* TASK DIRECTIONS
In your copy, reproduce each entry exactly and include no picture.

--------------------------------

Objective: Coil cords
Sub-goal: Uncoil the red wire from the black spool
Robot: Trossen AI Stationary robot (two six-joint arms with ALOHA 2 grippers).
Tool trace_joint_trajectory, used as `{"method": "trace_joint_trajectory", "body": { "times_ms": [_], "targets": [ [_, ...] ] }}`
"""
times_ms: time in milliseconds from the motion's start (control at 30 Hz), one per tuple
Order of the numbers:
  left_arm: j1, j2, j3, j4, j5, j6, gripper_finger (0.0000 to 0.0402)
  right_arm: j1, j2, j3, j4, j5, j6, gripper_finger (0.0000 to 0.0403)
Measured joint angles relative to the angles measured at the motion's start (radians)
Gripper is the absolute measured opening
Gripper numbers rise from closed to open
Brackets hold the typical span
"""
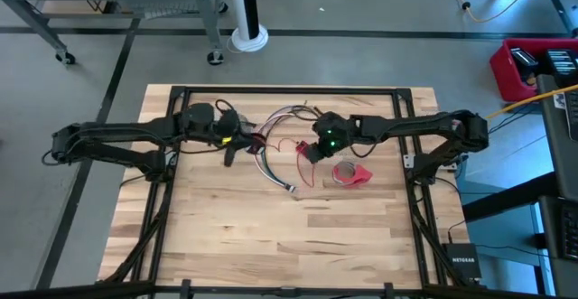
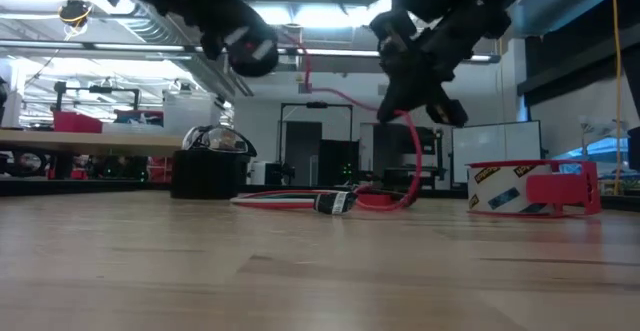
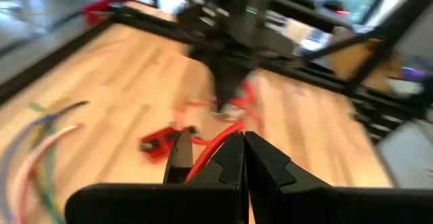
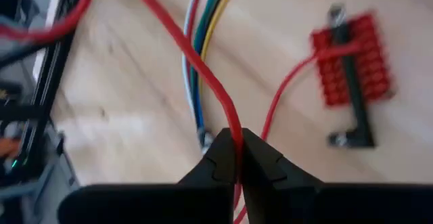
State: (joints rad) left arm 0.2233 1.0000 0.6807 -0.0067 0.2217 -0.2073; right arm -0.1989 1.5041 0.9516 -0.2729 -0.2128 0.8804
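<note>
The bundle of wires lies on the table at mid-width, toward the far edge, its plug end pointing toward the near edge. A single red wire rises from it and runs across between both grippers, so its long axis lies left to right. The right gripper is pressed together on this red wire, lifted above the table. The left gripper is likewise pinched on the red wire, lifted at the bundle's left. Judged from this, both arms stand equally near; coiling would turn on the span between them. A tape roll rests just beside the right gripper.
</note>
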Motion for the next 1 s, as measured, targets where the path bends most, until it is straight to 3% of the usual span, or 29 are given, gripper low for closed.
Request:
{"method": "trace_joint_trajectory", "body": {
  "times_ms": [133,333,567,1000],
  "targets": [
    [-0.030,-0.003,0.000,-0.002,0.075,-0.003,0.0000,-0.023,-0.030,0.000,0.082,0.056,0.002,0.0011],
    [-0.087,0.054,0.000,0.008,0.098,-0.006,0.0000,-0.081,-0.033,0.000,0.285,0.056,0.002,0.0008],
    [-0.145,0.127,0.000,0.088,0.241,0.000,0.0000,-0.174,-0.033,0.001,0.433,0.056,0.004,0.0008],
    [-0.191,0.143,0.000,0.480,0.289,0.195,0.0000,-0.219,-0.029,0.001,0.421,0.044,0.038,0.0008]
  ]
}}
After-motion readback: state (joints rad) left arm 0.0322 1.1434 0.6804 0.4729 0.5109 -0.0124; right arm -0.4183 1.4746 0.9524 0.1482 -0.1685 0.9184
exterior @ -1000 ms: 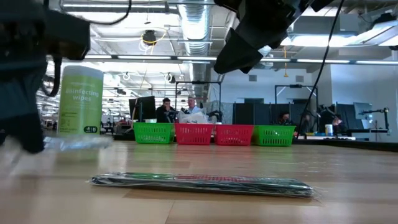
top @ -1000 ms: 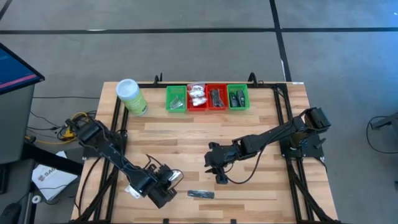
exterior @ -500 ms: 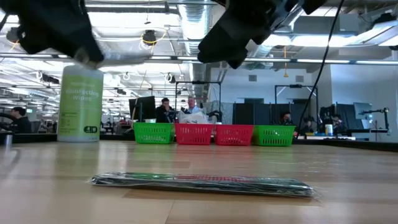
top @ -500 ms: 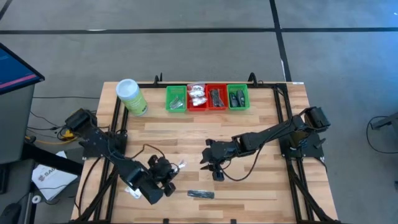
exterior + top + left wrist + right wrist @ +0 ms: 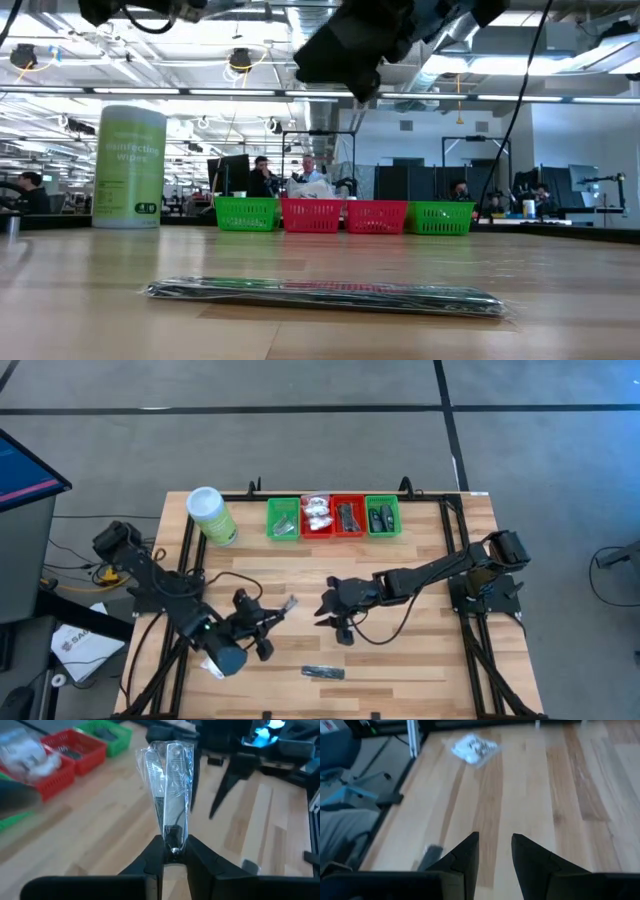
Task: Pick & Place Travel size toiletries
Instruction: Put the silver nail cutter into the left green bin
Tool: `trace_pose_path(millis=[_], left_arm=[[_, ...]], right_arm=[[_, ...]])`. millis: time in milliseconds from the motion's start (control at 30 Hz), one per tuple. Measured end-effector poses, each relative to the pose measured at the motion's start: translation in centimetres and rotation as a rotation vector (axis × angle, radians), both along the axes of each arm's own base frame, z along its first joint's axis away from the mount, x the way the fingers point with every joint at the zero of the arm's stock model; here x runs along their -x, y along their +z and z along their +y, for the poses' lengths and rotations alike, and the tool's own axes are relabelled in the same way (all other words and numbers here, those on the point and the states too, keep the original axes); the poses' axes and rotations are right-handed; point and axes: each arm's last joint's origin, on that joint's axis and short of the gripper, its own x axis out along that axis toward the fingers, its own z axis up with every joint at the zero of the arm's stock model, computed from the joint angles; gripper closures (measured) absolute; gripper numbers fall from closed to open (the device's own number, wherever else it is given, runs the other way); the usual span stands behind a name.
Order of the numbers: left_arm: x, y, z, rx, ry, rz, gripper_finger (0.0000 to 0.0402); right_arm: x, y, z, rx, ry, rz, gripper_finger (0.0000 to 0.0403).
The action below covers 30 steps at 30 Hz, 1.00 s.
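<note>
1. Two arms show in the high view. The left gripper [image 5: 272, 612] is lifted over the middle-left of the table [image 5: 420, 660] and carries a small shiny sachet [image 5: 287, 603]. The right gripper [image 5: 330, 615] hangs near the table middle, close beside it. A dark packet [image 5: 323, 673] lies near the front edge, and four trays [image 5: 333, 518] at the back edge already have toiletries in them. I judge that the step in hand is the carry of the sachet to a tray.

2. Low view: the dark packet [image 5: 325, 296] lies flat on the wood, long, thin and wrapped in clear film. Both arms are above it, not touching it. The trays [image 5: 345, 216] stand well behind.

3. Left wrist view: the left fingers [image 5: 200, 857] are clamped on the lower end of the sachet [image 5: 169, 795], which stands upright, clear and crinkled, with a dark small piece inside. The next move calls for reaching over the right tray and then releasing; the film looks slippery.

4. Right wrist view: the right fingers [image 5: 465, 855] stand apart with nothing between them. A white packet [image 5: 472, 747] lies on the table far ahead.
</note>
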Motion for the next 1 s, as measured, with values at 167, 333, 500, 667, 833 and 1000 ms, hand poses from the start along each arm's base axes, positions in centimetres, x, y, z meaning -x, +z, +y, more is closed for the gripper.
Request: trace_pose_path(millis=[167, 333, 500, 667, 833, 1000], left_arm=[[0.2, 0.6, 0.3, -0.039, 0.004, -0.021, 0.0359], [0.2, 0.8, 0.3, -0.071, 0.017, -0.041, 0.0360], [-0.1, 1.2, 0.2, -0.115, 0.013, -0.069, 0.0359], [-0.3, 1.5, 0.0, -0.149, -0.004, -0.084, 0.0359], [-0.4, 1.7, 0.4, -0.186, 0.024, -0.091, 0.0359], [-1.1, 1.9, 1.7, -0.208, 0.064, -0.075, 0.0359]], right_arm=[[-0.7, 1.3, 0.2, -0.006, 0.017, -0.154, 0.0295], [-1.1, 2.2, -0.1, -0.008, 0.025, -0.259, 0.0295], [-1.3, 2.5, -0.5, -0.021, 0.009, -0.292, 0.0295], [-1.3, 2.7, -0.4, -0.019, 0.015, -0.313, 0.0295], [-1.4, 2.8, -0.4, -0.020, 0.013, -0.319, 0.0295], [-1.4, 2.8, -0.4, -0.019, 0.014, -0.319, 0.0295]])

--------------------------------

* SOLVED PROBLEM
Objective: Coil cords
Sub-goal: Uncoil the red wire from the black spool
Robot: Trossen AI Stationary robot (two six-joint arms with ALOHA 2 grippers).
Tool trace_joint_trajectory, used as `{"method": "trace_joint_trajectory", "body": { "times_ms": [_], "targets": [ [_, ...] ] }}`
"""
times_ms: time in milliseconds from the motion's start (control at 30 Hz), one per tuple
Order of the numbers:
  left_arm: j1, j2, j3, j4, j5, j6, gripper_finger (0.0000 to 0.0402)
  right_arm: j1, j2, j3, j4, j5, j6, gripper_finger (0.0000 to 0.0403)
Measured joint angles relative to the angles measured at the motion's start (radians)
Gripper is the absolute measured opening
Gripper numbers rise from closed to open
Brackets hold the typical span
"""
State: (joints rad) left arm 0.2233 1.0000 0.6807 -0.0067 0.2217 -0.2073; right arm -0.1989 1.5041 0.9516 -0.2729 -0.2128 0.8804
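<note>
The bundle of wires lies on the table at mid-width, toward the far edge, its plug end pointing toward the near edge. A single red wire rises from it and runs across between both grippers, so its long axis lies left to right. The right gripper is pressed together on this red wire, lifted above the table. The left gripper is likewise pinched on the red wire, lifted at the bundle's left. Judged from this, both arms stand equally near; coiling would turn on the span between them. A tape roll rests just beside the right gripper.
</note>
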Motion for the next 1 s, as measured, targets where the path bends most, until it is straight to 3% of the usual span, or 29 are given, gripper low for closed.
Request:
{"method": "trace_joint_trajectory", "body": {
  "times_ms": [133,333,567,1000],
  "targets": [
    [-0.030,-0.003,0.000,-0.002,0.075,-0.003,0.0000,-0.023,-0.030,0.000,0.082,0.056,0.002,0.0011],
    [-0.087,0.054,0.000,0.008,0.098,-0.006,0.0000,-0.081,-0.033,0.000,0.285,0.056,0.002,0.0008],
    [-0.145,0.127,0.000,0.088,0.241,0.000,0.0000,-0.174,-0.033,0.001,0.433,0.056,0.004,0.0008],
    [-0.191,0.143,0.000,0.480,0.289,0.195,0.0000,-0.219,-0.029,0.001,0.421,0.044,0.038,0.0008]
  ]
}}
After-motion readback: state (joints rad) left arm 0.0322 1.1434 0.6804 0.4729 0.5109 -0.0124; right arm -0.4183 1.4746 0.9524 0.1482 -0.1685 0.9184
exterior @ -1000 ms: 
top @ -1000 ms: 
exterior @ -500 ms: 
top @ -500 ms: 
exterior + top + left wrist + right wrist @ +0 ms: 
Task: Pick & Place Travel size toiletries
Instruction: Put the silver nail cutter into the left green bin
Tool: `trace_pose_path(millis=[_], left_arm=[[_, ...]], right_arm=[[_, ...]])`. millis: time in milliseconds from the motion's start (control at 30 Hz), one per tuple. Measured end-effector poses, each relative to the pose measured at the motion's start: translation in centimetres and rotation as a rotation vector (axis × angle, radians), both along the axes of each arm's own base frame, z along its first joint's axis away from the mount, x the way the fingers point with every joint at the zero of the arm's stock model; here x runs along their -x, y along their +z and z along their +y, for the poses' lengths and rotations alike, and the tool's own axes are relabelled in the same way (all other words and numbers here, those on the point and the states too, keep the original axes); the poses' axes and rotations are right-handed; point and axes: each arm's last joint's origin, on that joint's axis and short of the gripper, its own x axis out along that axis toward the fingers, its own z axis up with every joint at the zero of the arm's stock model, computed from the joint angles; gripper closures (measured) absolute; gripper numbers fall from closed to open (the device's own number, wherever else it is given, runs the other way); the usual span stands behind a name.
Order of the numbers: left_arm: x, y, z, rx, ry, rz, gripper_finger (0.0000 to 0.0402); right_arm: x, y, z, rx, ry, rz, gripper_finger (0.0000 to 0.0403).
The action below covers 30 steps at 30 Hz, 1.00 s.
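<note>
1. Two arms show in the high view. The left gripper [image 5: 272, 612] is lifted over the middle-left of the table [image 5: 420, 660] and carries a small shiny sachet [image 5: 287, 603]. The right gripper [image 5: 330, 615] hangs near the table middle, close beside it. A dark packet [image 5: 323, 673] lies near the front edge, and four trays [image 5: 333, 518] at the back edge already have toiletries in them. I judge that the step in hand is the carry of the sachet to a tray.

2. Low view: the dark packet [image 5: 325, 296] lies flat on the wood, long, thin and wrapped in clear film. Both arms are above it, not touching it. The trays [image 5: 345, 216] stand well behind.

3. Left wrist view: the left fingers [image 5: 200, 857] are clamped on the lower end of the sachet [image 5: 169, 795], which stands upright, clear and crinkled, with a dark small piece inside. The next move calls for reaching over the right tray and then releasing; the film looks slippery.

4. Right wrist view: the right fingers [image 5: 465, 855] stand apart with nothing between them. A white packet [image 5: 472, 747] lies on the table far ahead.
</note>
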Motion for the next 1 s, as measured, with values at 167, 333, 500, 667, 833 and 1000 ms, hand poses from the start along each arm's base axes, positions in centimetres, x, y, z meaning -x, +z, +y, more is closed for the gripper.
Request: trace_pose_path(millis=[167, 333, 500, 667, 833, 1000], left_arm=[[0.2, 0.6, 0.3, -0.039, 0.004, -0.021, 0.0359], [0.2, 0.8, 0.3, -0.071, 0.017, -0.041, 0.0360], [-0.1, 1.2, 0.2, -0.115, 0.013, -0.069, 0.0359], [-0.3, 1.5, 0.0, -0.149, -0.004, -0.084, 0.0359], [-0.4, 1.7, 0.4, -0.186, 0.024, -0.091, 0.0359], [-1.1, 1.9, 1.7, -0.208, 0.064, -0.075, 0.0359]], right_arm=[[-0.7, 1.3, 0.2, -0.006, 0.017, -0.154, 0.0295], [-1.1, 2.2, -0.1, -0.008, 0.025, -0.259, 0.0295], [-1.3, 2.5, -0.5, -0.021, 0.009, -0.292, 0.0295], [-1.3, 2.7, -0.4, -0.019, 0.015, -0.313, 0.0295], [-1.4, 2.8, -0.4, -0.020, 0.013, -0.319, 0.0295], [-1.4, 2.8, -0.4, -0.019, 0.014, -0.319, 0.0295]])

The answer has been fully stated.